もちろん、この少女は実在しない。自分が作り上げたペルソナであり、タイの全ての山岳少数民族がこのような道を歩んできたわけではない。山岳少数民族の生き方や彼らの身を置く社会も実に多様であり、一概に「これが山岳少数民族の生き方だ!」「これが彼らの直面している社会だ!」などと語れるようなものではない。自分の “ペルソナによるライフストーリー” というこの試みも、決して彼の生き方や彼らのいる社会のあり方を規定しようとしているわけではない。むしろその逆だ。

ペルソナによるライフストーリーで目指したいもの

かつての自分のような高校生・大学生含め、国際協力に興味を持つ人は少なくない。そのような人は、こぞって「本物」を見ようと現地へ訪れる。全く間違ったことではない。ただ、あまり下調べ等もせずフィールドに入ると、そこで見たものだけを根拠に、「○○が必要だ!」「○○を支援すべき!」と語り出してしまう人が本当に多い印象がある。気持ちは痛いほどわかる。またこれが文字通りの “緊急支援” が必要とされている現場であれば、ある程度理に適っている場合もあると聞く。

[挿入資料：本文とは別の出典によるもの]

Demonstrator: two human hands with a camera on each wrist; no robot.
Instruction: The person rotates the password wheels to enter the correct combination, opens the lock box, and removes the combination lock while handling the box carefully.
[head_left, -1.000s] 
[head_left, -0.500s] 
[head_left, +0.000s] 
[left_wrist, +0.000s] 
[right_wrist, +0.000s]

ただ、少なくともタイの山岳少数民族の場合、彼らを取り巻く社会状況はあまりに複雑なのだ。前提としての知識や理論的な視点がなければ、問題の所在や支援のあり方について考えることは難しい。さまざまな知見を持ち寄って、深く考える必要がある。

ペルソナによるライフストーリーという自分の試みは、目の前で起きている事柄(つまり、目の前にいる子ども)と、この事柄の背景にあるもの(つまり、子どもを取り巻いている社会的な事情や出来事、そして変化)を結びつけて考えるいい「物差し」になると考えている。前者だけでは、いわゆる「実情」を理解したとは言い難い。しかし、後者だけもどこか無味乾燥だ。その2つをつなぎ合わせた「物差し」を使うことで、支援者の皆さんやこれからチェンラーイに訪れる方達を初め、タイの山岳少数民族の子どもたちについて関心を寄せる一般の人々の理解の助けになることを望んでいる。